Exercise requirements ▸ Copying exactly, give the lines in the material below from the one with "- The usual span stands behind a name" to the one with "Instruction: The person", ends included, and nothing besides.

Start of Block

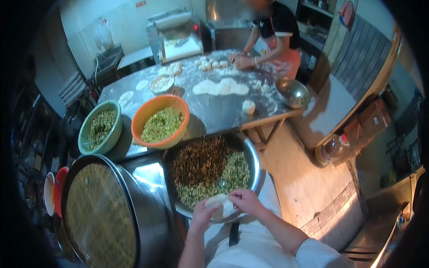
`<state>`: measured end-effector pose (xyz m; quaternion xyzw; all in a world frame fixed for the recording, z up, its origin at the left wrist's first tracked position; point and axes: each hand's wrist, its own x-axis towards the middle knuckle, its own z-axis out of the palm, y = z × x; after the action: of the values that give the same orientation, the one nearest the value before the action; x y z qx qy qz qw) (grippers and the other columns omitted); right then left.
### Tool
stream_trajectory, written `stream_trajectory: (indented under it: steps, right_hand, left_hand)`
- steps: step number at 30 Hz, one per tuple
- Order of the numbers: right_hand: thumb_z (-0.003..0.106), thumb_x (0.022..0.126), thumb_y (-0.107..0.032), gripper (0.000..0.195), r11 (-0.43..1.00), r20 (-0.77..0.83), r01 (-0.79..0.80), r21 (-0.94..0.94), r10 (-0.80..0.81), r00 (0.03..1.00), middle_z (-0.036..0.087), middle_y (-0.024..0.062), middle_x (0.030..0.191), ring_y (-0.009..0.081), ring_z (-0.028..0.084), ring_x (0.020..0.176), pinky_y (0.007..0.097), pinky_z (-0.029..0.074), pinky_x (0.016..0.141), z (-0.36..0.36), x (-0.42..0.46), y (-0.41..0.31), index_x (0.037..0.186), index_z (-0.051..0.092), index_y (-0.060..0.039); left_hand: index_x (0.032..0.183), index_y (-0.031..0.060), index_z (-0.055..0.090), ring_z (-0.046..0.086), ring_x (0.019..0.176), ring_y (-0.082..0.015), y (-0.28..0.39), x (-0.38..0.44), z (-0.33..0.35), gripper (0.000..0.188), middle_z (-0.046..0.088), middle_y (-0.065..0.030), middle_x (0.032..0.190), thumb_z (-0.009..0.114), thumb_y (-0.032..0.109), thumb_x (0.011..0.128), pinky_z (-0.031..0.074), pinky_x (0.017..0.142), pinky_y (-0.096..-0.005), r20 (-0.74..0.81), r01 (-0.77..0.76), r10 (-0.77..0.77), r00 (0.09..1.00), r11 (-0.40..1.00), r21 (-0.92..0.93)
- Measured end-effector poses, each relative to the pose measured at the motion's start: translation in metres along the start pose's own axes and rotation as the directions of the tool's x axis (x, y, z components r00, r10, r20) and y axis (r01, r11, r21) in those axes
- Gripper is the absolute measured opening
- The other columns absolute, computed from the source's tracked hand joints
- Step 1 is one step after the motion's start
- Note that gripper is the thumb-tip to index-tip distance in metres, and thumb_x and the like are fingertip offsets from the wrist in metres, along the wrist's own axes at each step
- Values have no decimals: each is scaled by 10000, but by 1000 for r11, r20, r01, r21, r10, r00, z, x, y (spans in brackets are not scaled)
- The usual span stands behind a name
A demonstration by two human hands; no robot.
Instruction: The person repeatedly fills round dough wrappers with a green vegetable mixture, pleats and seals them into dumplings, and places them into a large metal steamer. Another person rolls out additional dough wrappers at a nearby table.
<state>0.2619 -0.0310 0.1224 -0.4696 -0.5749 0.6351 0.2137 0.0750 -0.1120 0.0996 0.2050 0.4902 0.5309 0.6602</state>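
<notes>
A thin round dough wrapper (226, 205) is held between my two hands, over the near rim of a large steel basin (253, 157). My left hand (203, 214) supports its left side, thumb on top. The fingers of my right hand (246, 201) pinch its right edge. In the basin lie a dark brown crumbly filling (201, 160) and a pale green chopped filling (237, 172). Something small and shiny, too small to name, rests on the filling just beyond the wrapper.
Left of me stands a large round steamer (97, 214). Beyond are an orange bowl (135, 125) and a green bowl (117, 124) of chopped filling. Across the floured table (214, 110), dotted with dough rounds (221, 87) and a metal bowl (293, 92), a person (281, 37) works dough.
</notes>
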Motion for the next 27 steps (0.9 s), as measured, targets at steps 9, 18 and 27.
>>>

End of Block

Answer space ▸
- The usual span stands behind a name
A demonstration by two human hands; no robot.
Instruction: The person repeatedly fills round dough wrappers with a green vegetable mixture, pleats and seals them into dumplings, and places them into a large metal steamer. Another person rolls out additional dough wrappers at a nearby table.

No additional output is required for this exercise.